Erwan Seznec
Produits financiersDangereux
Les deux principales autorités financières appellent à la plus grande prudence dans la vente de produits financiers assis sur des indicateurs trop compliqués pour le grand public.
La démarche est assez inhabituelle. L’Autorité des marchés financiers (AMF) et l’Autorité de contrôle prudentiel (ACP, vigie des assurances adossée à la banque de France) viennent de publier un communiqué commun appelant le grand public à faire preuve d’une extrême vigilance dans l’achat de produit financiers complexes. Les rendements des placements classiques étant assez bas en ce moment, la sophistication a le vent en poupe. Elle permet aux banquiers, assureurs ou courtiers, de mettre en avant des investissements avec promesses de gains à 4 ou 5 ans relativement élevés et quasiment garantis, sauf si… C’est à ce stade que l’affaire se corse, car la condition qui peut faire basculer le « placement de bon père de famille » type OPCVM 1 dans la catégorie des actifs à haut risque est en général totalement incompréhensible.
Exemple donné par le communiqué : des assurances-vie dont l’unité de compte montera ou baissera en fonction de la « performance moyenne trimestrielle sur 5 ans d’un indice de stratégie qui surpondère les 20 valeurs du CAC 40 ayant le plus performé sur le mois passé et sous-pondère les 20 actions ayant le moins performé ». Autre exemple, une obligation assortie d’un coupon évoluant selon cette règle : « Chaque année, si le taux CMS 10 ans est supérieur au taux CMS 2 ans de moins de 20 bp, et que le CAC 40 est en baisse, la performance finale est diminuée d’un montant de 1 % » !
Les clauses de ce type seraient légitimes dans des échanges entre professionnels, mais elles n’ont absolument pas leur place dans des produits grand public. Ce n’est pas tant la capacité de l’acheteur particulier qui pose problème que celle du vendeur. À partir du moment où le placement dépend de l’évolution de trois, quatre ou cinq paramètres très techniques, les commerciaux des banques ou des assureurs se retrouvent dans l’impossibilité de « respecter leurs obligations professionnelles » en matière de conseil, relèvent les deux autorités. L’ACP prévient les organismes d’assurance : désormais, c’est à eux de « recueillir par tout moyen approprié », « la preuve que le souscripteur comprend la nature du support proposé ».

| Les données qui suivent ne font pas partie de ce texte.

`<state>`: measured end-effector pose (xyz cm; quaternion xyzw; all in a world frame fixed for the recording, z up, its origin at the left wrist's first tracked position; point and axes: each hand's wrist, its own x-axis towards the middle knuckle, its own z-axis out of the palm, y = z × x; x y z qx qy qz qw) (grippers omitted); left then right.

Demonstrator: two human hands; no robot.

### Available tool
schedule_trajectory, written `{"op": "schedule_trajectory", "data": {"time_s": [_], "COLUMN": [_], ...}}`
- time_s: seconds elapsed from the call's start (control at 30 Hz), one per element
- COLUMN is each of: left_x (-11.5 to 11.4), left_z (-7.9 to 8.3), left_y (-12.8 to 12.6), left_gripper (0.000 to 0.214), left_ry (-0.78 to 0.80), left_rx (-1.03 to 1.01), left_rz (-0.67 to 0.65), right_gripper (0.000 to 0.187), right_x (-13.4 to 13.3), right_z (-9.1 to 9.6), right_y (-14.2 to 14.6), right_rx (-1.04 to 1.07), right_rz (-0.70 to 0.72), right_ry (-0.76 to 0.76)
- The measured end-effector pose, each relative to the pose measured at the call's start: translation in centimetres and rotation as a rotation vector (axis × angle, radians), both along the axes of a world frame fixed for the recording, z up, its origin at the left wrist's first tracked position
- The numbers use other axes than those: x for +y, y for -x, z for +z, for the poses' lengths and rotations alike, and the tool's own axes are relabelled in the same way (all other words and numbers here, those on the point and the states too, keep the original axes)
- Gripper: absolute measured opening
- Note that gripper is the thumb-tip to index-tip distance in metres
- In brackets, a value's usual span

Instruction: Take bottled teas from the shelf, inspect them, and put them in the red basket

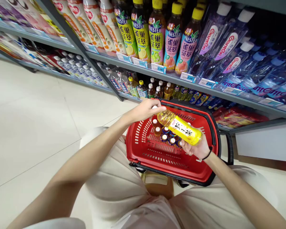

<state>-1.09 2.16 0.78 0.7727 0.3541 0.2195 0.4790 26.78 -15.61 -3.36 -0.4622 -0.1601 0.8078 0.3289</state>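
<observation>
Over the red shopping basket (195, 170) I hold a yellow-labelled drink bottle (184, 129) lying slantwise, its neck to the left. My right hand (197, 148) cups the base from below, fingers wrapped round it. At the other end, my left hand (146, 110) is closed about the white cap, which its fingers partly hide. Inside the basket, under the bottle, several small bottles (164, 137) with white caps stand upright. Some of them are covered by the held bottle.
The basket stands on the pale tiled floor (33, 117) between my knees. Just beyond it a grey shelf (143, 66) carries NESTEA bottles (157, 41) and large clear Ganten bottles (228, 44). Small drinks (159, 90) fill the lower level.
</observation>
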Motion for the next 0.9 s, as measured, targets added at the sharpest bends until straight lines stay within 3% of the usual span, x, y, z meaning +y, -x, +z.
{"op": "schedule_trajectory", "data": {"time_s": [0.1, 0.2, 0.4, 0.5, 0.6, 0.73, 0.8, 0.9], "left_x": [-0.7, -1.3, -1.9, -2.1, -1.9, -1.2, -0.9, -0.7], "left_z": [0.2, 0.5, 1.7, 1.4, -0.2, -3.8, -5.8, -8.5], "left_y": [0.0, 0.3, 1.5, 1.9, 1.9, 1.5, 1.1, 0.2], "left_gripper": [0.053, 0.049, 0.034, 0.028, 0.024, 0.019, 0.031, 0.05], "left_ry": [-0.063, -0.066, 0.008, -0.042, -0.186, -0.315, -0.3, -0.22], "left_rx": [0.019, 0.054, 0.025, 0.128, 0.339, 0.778, 1.0, 1.127], "left_rz": [0.016, 0.003, 0.0, -0.072, -0.19, -0.353, -0.439, -0.477], "right_gripper": [0.059, 0.048, 0.027, 0.017, 0.011, 0.015, 0.017, 0.019], "right_x": [0.6, 1.4, 2.0, 2.0, 2.0, 1.9, 1.7, 1.5], "right_z": [-0.2, -0.6, -1.9, -2.5, -3.1, -3.3, -3.1, -2.7], "right_y": [0.3, 0.7, 1.8, 1.6, 1.2, 1.3, 1.4, 1.4], "right_rx": [-0.053, -0.12, -0.298, -0.391, -0.456, -0.628, -0.687, -0.747], "right_rz": [-0.093, -0.095, 0.104, 0.215, 0.319, 0.621, 0.76, 0.899], "right_ry": [0.01, 0.068, -0.006, -0.066, -0.098, -0.148, -0.175, -0.209]}}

Les deux autorités n’ayant pas de réel pouvoir d’interdiction, leur communiqué n’arrêtera pas à lui seul la vente de produits trop complexes. Sa publication reste néanmoins importante dans la perspective de recours contre les banques ou les sociétés d’assurances. Si jamais les scénarios catastrophes décrit en termes abscons se réalisent et font plonger les rendements, celles-ci devront démontrer qu’elles ont fait correctement leur travail et que leurs explications étaient claires. Bon courage.
1. Organisme de placement collectif en valeur mobilière, formule d’investissement très courante pour les particuliers, existant sous de nombreuses variantes.